If I know the standard deviation of the population wouldn't I have had to have known the population mean to calculate it ? Or I am I getting my terminology jumbled ?
 A: Your understanding is correct. 
This scenario is purely fabricated in textbooks to demonstrate how to calculate Confidence Interval's using Z-tables. In practice, I've never encountered a situation in which somehow I knew the population standard deviation and not the population mean. If such a case exists, I'd be curious to hear about it.
More realistically, you'll have data from which you can calculate a sample mean and a sample standard deviation, and use a t-test to produce Confidence Intervals.
A: It's a good question, and in general such a situation (knowing the population sd but not the mean) doesn't arise.
It might occur if you have past experience of a process in which you assume that an intervention may have caused only the mean to shift but the previously known (or effectively known) sd would be unchanged.

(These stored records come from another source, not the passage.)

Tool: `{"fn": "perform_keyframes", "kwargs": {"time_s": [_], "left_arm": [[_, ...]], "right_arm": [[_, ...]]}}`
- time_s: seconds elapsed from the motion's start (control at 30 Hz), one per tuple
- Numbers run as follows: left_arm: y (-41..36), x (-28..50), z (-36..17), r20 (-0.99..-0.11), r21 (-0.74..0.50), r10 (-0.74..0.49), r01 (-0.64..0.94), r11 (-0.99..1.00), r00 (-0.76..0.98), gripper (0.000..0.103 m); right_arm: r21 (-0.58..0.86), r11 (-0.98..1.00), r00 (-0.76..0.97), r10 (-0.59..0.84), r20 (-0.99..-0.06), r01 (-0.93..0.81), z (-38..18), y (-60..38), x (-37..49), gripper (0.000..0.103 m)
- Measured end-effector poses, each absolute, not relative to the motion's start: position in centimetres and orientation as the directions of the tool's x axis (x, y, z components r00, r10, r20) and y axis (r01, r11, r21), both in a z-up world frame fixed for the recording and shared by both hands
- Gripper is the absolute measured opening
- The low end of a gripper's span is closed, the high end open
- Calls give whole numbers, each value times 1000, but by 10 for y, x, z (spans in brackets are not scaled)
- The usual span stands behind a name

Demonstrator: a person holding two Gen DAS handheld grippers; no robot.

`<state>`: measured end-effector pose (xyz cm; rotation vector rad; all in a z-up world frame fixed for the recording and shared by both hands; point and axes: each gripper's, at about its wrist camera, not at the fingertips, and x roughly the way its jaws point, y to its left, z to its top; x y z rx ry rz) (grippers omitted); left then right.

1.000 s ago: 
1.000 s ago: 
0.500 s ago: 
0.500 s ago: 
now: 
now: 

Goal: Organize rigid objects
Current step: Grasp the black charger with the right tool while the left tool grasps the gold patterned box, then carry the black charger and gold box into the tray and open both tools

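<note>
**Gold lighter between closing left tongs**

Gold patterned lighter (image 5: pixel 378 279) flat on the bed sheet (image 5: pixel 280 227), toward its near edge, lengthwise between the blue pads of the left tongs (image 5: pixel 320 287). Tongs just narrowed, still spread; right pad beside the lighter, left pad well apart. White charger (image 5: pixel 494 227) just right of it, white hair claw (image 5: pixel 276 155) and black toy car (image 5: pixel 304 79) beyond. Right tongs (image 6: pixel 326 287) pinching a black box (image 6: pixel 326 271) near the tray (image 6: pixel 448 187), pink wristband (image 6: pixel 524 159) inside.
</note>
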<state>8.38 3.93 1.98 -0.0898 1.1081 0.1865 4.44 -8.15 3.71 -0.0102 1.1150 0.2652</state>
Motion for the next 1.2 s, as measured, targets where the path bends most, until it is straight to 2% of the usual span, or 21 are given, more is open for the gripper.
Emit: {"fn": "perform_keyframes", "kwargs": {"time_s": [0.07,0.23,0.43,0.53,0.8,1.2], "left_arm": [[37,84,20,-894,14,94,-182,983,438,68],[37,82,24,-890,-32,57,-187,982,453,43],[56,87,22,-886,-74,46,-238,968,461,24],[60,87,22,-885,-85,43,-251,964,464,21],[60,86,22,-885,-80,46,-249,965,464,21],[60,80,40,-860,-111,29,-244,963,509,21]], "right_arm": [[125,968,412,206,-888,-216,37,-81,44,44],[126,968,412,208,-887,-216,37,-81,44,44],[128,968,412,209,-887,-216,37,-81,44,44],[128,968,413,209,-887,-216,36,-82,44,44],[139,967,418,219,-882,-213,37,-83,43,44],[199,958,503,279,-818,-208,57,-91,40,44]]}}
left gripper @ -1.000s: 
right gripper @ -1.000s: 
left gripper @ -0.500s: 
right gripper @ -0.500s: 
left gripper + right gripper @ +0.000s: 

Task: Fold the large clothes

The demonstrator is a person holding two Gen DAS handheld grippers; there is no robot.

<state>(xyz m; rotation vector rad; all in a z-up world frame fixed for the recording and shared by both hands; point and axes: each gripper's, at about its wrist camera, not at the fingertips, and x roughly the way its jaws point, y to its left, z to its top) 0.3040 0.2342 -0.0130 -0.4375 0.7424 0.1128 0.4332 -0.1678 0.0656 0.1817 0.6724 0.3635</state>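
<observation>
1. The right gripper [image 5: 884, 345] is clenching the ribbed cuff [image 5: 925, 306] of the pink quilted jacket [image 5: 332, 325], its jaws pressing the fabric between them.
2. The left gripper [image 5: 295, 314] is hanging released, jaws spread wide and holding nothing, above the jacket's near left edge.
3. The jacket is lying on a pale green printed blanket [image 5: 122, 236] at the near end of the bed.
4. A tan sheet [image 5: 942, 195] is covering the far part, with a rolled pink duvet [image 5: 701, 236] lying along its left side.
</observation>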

Note, however, that it is in fact possible to compute a variance without computing a mean - the population variance is half the average squared pairwise distance between points, and a similar calculation can be done for the sample variance, but it is not efficient to calculate it that way.
I have had at least one or two occasions to use a test where the variance was treated as known -- where sample means were the only thing known about the samples, but an upper bound on the population standard deviation was available.
(For example, with proportions, it's not unusual to take the worst case for the variance to compute margin of error; the same could be done with a test of proportions.)